__Exercise goal__.
Return the listing below unchanged, but without pictures.

________________

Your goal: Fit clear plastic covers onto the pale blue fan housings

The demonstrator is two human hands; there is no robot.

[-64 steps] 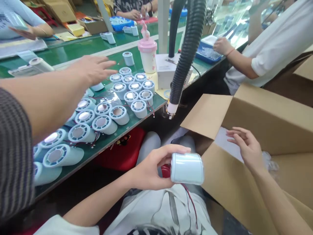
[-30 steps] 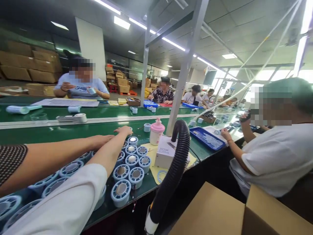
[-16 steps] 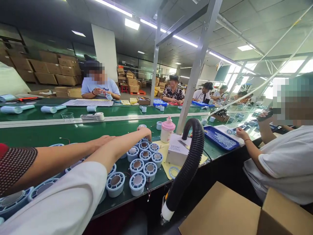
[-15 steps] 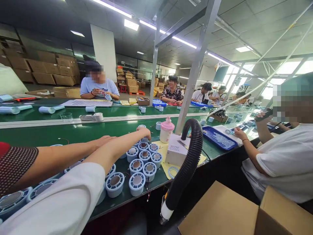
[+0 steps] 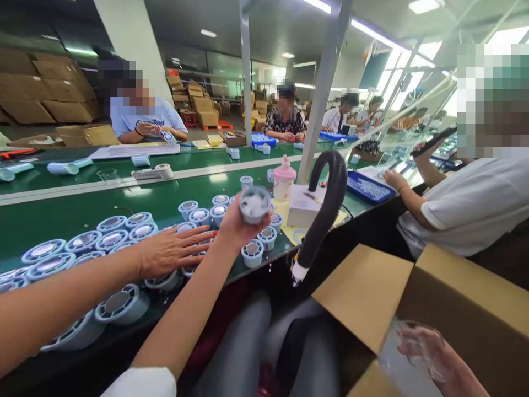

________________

__Result__.
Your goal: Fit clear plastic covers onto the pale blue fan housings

The demonstrator is two human hands; there is no robot.

[-64 steps] 
[-30 steps] 
[-16 steps] 
[-15 steps] 
[+0 steps] 

The generated output is now complete.